Wednesday, March 21, 2018

Salmon Initiative Certified for Alaska’s 2018 Ballot

An initiative aimed at providing additional protection of wild salmon habitat will be on Alaska’s primary ballot if the legislative session ends on time, or the general election ballot if the Legislature goes into special session.

The Alaska Division of Elections on March 15 certified the “Yes for Salmon” initiative, clearing the way for voters to decide either in the primary or general election.

Meanwhile, the Alaska House Special Committee on Fisheries continued working on House Bill 199, which would establish general fish and wildlife permits and anadromous fish habitat permits for certain activities, to protect fish and game and their habitat. The likelihood of passage, which could replace the ballot initiative, appeared uncertain in this session as the big focus is on the state budget.

Supporters, including commercial fishing and conservation entities gathered nearly 42,000 signatures to put the “Yes for Salmon” initiative on the ballot. If approved, the initiative would update the 60-year-old state law to promote balanced, accountable management of development projects, with regulation limiting the amount of disturbance to fish habitat allowed for such projects. Current law sets no specific limits on disturbance of fish habitat for such projects, including the proposed Pebble mine site adjacent to the Bristol Bay watershed.
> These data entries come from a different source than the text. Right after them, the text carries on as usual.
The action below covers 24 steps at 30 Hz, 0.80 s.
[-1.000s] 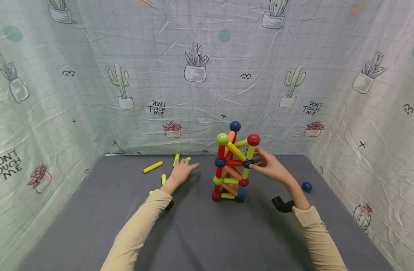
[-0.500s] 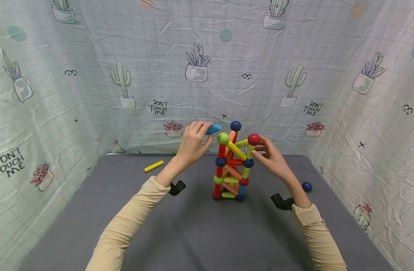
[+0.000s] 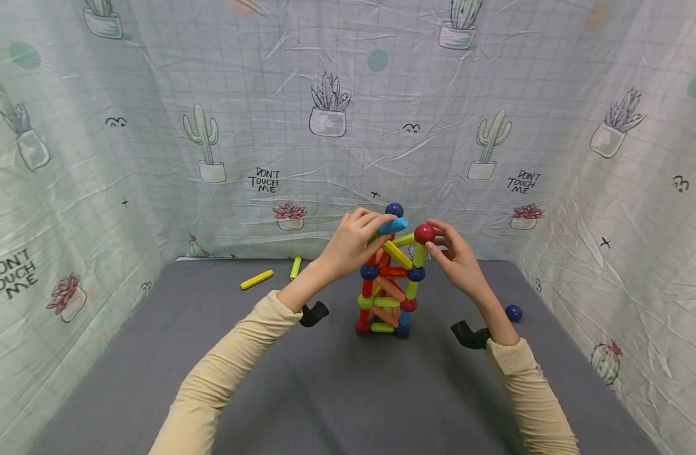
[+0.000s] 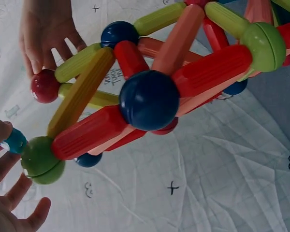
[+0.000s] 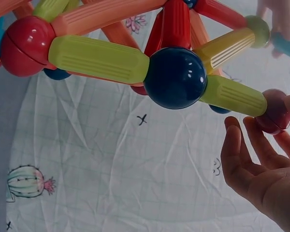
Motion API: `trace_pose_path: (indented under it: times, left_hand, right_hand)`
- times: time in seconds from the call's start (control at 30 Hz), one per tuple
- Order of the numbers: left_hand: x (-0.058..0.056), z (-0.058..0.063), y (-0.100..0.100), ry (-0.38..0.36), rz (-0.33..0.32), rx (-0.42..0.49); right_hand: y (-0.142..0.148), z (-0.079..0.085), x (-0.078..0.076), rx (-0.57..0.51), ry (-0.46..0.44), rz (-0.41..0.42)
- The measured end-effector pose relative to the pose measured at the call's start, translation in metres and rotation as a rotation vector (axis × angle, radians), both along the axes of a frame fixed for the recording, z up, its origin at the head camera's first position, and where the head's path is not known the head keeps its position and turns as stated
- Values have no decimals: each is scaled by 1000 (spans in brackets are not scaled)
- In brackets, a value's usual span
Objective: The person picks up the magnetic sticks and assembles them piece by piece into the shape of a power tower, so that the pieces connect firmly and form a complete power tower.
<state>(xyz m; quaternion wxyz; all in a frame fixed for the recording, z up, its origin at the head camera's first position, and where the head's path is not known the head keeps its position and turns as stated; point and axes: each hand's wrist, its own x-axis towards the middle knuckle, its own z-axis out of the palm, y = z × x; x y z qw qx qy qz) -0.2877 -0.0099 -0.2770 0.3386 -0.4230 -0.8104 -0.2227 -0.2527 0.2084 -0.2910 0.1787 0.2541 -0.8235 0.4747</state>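
Observation:
A tower of magnetic rods and balls (image 3: 393, 273) stands upright on the table. My left hand (image 3: 348, 246) pinches a light-blue magnetic rod (image 3: 396, 225) at the tower's upper left. In the left wrist view, the rod's end (image 4: 14, 142) is at the top green ball (image 4: 43, 160); whether they touch I cannot tell. That green ball is mostly hidden by my left hand in the head view. My right hand (image 3: 457, 258) holds the top red ball (image 3: 424, 233) between thumb and fingers, the ball sitting on a lime rod (image 5: 237, 95). A dark-blue ball (image 3: 394, 210) tops the rear.
On the left part of the table lie a yellow rod (image 3: 256, 279) and a lime rod (image 3: 296, 268). A loose dark-blue ball (image 3: 514, 313) rests to the right. A printed cloth (image 3: 256, 126) hangs behind and at both sides.
My left hand has lifted the light-blue rod from the table and carried it rightward to the tower's top. My right hand has moved up from the middle blue ball to the top red ball.

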Motion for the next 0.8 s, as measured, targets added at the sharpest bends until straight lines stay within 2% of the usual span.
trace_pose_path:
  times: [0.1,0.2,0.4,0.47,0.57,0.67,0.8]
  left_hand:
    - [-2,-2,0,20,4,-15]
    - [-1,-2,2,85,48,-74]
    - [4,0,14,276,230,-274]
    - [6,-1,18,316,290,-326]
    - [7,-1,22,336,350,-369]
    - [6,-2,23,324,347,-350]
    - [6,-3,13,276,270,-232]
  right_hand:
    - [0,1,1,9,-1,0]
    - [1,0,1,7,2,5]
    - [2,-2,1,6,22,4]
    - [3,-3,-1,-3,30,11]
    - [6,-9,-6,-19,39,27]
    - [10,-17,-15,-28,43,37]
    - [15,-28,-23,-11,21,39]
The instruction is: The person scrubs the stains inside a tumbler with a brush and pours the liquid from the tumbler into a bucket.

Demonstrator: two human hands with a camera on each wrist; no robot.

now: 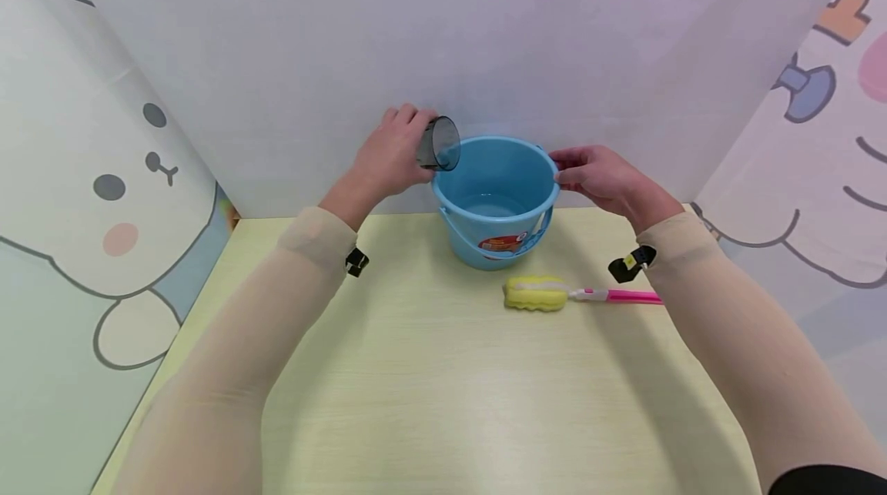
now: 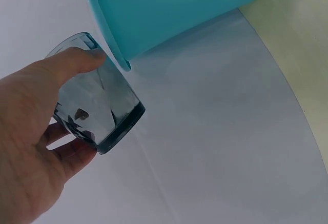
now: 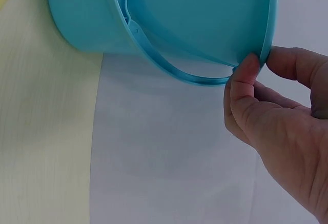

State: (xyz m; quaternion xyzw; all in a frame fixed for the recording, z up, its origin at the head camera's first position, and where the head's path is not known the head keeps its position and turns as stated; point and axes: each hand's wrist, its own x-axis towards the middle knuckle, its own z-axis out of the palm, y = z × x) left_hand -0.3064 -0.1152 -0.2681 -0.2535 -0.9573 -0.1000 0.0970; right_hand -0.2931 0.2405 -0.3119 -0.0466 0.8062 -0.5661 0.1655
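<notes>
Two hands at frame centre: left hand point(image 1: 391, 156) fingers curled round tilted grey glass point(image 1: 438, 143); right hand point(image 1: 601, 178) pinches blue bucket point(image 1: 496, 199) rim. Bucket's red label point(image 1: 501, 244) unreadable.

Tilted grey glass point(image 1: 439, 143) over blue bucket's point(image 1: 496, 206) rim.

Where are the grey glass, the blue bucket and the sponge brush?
grey glass point(image 1: 440, 143), head view, on its tilted side wall.
blue bucket point(image 1: 496, 237), head view, on its front outer wall.
sponge brush point(image 1: 535, 294), head view, on its yellow sponge head.
</notes>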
The effort to put the “Yes for Salmon” initiative on the ballot came from the Stand campaign, a diverse group of Alaska-based individuals, businesses and organizations.

“Salmon is our way of life, a cornerstone of our culture and economy,” said Stephanie Quinn-Davidson, a ballot sponsor and director of the Yukon River Inter-Tribal Fish Commission. “Promoting responsible development is something we can control and is the most important proactive step we can take to keep our runs strong. And now we officially have the chance to vote on this critical issue.”

Salmon is also critical to Alaska’s economy, providing nearly 30,000 jobs for Alaskans and generating $2 billion in economic activity. The fishing industry also pours millions of dollars in taxes and other revenues into fishing communities and the state economy as a whole.

The initiative has drawn criticism from some businesses and others who fear it would restrict development of nonrenewable resource extraction projects. Leading the opposition is a coalition of Alaska Native corporations, unions, and business and industry organizations. Stand for Alaska contends that the initiative would not negatively impact private projects, as well as public infrastructure projects and facilities.